Up to 70% of genes are characterized by the presence of multiple polyadenylation signals (PAS), which allow the generation of mRNA isoforms with different 3’UTRs [2], through the process called alternative polyadenylation (APA). APA alterations are frequent in oncological, immunological, hematological, and neurological disorders [3]. A general shortening of 3’UTRs has been observed in cancers compared to normal tissues, as it activates oncogenes by escaping from the repressive effect of miRNAs, thus leading to increased mRNA stability and protein level in tumor cells [4]. For example, Survivin and AURKA oncogenes preferentially use proximal PAS in ovarian and triple-negative breast cancers, thereby escaping from the repression mediated by miR-34c and hsa-let-7a [5, 6]. Moreover, in breast and lung cancers, a correlation between short 3’UTR expression and increased aggressiveness or lower patient survival was observed [7]. APA dysregulation in cancer may be partially explained by a global dysregulation of 3’UTR processing factors. For example, CFIm25 (NUDT21), whose knockdown is associated to 3’UTR shortening, was found downregulated in many different cancer types [8]. In contrast, CSTF2 was reported as upregulated in tumors (reviewed in Ding et al. [9]). Similarly, CPSF3 and CPSF4 were found upregulated in lung cancer, where their increased expression levels correlate with reduced overall and recurrence-free survival [10, 11]. In addition, it has been recently shown that genetic eQTLs could contribute to APA regulation by poly(A)-motif alteration, thus playing an important role in cancer risk determination [12].
In this view, deregulated CPA can be seen as a new hallmark of cancer and a potential reservoir of novel therapeutic targets. However, the phenotypic effects arising from the inhibition of CPA (CPAi) in cancer cells has been tested only for a handful of factors in selected tumor types. Suppression of CPSF4 by siRNA was shown to inhibit lung cancer cell proliferation, colony formation, and induce apoptosis [11]. Recently, the CRISPR/Cas9-mediated genetic abrogation of multiple CPSF subunits was reported to hamper viability of ovarian cancer cells, by lengthening 3’UTR and enhancing transcriptional readthrough, and consequently suppressing oncogenic pathways. In contrast, knockdown of NUDT21 produced controversial results in different tumor types [13, 14].

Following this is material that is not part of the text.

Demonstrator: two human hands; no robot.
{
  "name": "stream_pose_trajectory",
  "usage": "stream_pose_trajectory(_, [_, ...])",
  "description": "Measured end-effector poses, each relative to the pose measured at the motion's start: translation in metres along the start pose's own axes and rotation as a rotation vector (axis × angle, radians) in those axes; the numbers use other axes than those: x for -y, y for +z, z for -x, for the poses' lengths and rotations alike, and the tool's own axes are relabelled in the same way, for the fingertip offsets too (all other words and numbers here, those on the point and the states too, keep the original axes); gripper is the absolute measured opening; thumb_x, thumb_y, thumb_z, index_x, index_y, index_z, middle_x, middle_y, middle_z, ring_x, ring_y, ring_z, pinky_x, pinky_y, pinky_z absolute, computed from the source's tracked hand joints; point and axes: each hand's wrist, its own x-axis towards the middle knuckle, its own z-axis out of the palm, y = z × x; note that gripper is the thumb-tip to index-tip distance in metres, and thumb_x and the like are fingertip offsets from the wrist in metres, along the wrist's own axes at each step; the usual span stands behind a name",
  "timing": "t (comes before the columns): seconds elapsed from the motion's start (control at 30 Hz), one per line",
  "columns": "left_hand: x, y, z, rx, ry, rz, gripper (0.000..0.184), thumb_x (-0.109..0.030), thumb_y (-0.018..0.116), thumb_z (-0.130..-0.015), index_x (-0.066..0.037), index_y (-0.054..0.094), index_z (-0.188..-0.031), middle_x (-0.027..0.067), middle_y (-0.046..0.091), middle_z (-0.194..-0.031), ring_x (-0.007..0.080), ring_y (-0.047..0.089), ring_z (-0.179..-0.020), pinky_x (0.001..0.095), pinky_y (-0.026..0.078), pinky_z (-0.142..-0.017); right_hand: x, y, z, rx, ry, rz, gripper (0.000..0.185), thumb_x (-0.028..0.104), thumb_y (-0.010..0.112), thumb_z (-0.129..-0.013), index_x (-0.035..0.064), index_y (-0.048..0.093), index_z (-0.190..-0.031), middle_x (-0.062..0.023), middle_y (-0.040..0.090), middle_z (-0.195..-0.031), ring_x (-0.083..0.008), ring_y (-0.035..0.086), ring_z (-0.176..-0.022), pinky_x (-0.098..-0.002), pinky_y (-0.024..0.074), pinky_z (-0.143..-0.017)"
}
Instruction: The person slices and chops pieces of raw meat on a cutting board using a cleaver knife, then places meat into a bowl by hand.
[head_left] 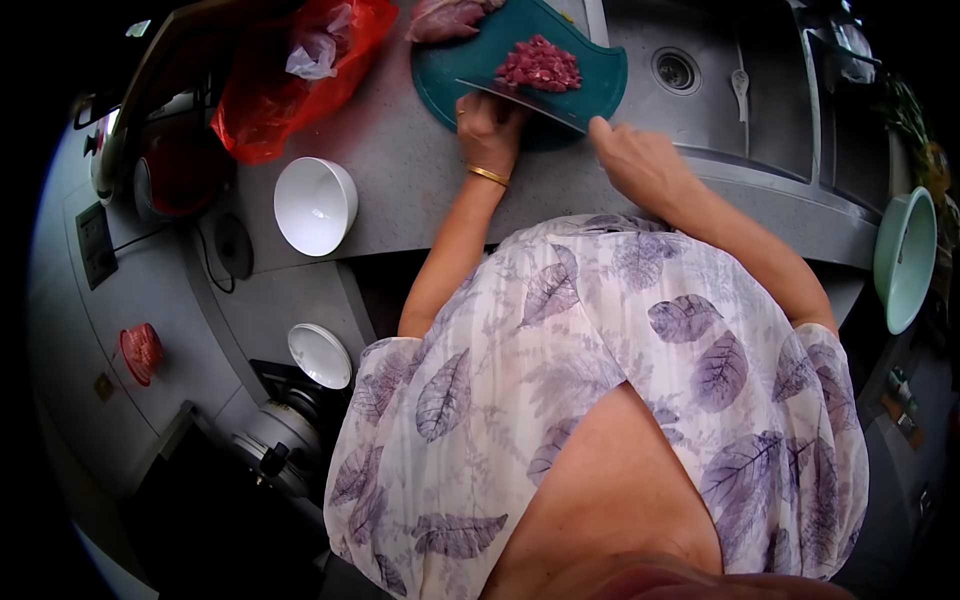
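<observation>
My right hand (642, 160) is wrapped round the handle of a kitchen knife (535, 104), whose blade lies across the front part of a green cutting board (438, 75). On the near side of the blade is my left hand (488, 128), wearing a gold bracelet, its fingers curled down at the board. Whatever those fingers press on is hidden by the hand and blade. Beyond the blade sits a heap of diced raw meat (540, 65). A larger piece of raw meat (445, 20) rests at the board's far left edge.
Left of the board lie a red plastic bag (270, 95) and a white bowl (315, 206). The steel sink (715, 110) is on the right, with a pale green basin (905, 260) past it. Lower left stand another white bowl (320, 356) and a pot (275, 435).
</observation>
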Motion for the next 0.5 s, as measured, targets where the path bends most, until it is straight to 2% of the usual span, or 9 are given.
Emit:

The proof-of-concept that CPA factors can be targeted pharmacologically has been provided only in a handful of very recent studies. Cui et al. showed the possibility of using JTE-607, the first known pharmacological inhibitor of CPSF73 (CPSF3), as a novel therapy to suppress human cancers [15]. They reported a similar impact of JTE-607 treatment on gene expression in HeLa and HepG2 cells, likely due to perturbations of both transcriptional readthrough and changes in APA. They also showed similarities between JTE-607-mediated CPAi and PCF11 knockdown, suggesting that different CPA factors may be good therapeutic candidates. Interestingly, CPAi effects appeared stronger in highly proliferating cells as well as in cells displaying high CPA activities; in this regard, FIP1 (FIP1L1) overexpression was shown to cause a global activation of CPA, thus sensitizing cells to CPAi. JTE-607 was also shown to induce apoptosis in a subset of acute myeloid leukemia and Ewing’s sarcoma cancer cell lines [16, 17]. Interestingly, pre-mRNA 3′ processing was found to be inhibited by JTE-607 in a sequence-specific manner, highlighting potential determinants of vulnerability [18]. In another work, Shen et al. developed additional CPSF3 inhibitors building upon the benzoxaborole scaffold, which were shown to exert potent antitumor activity against ovarian cancer cells in vitro and in vivo [19].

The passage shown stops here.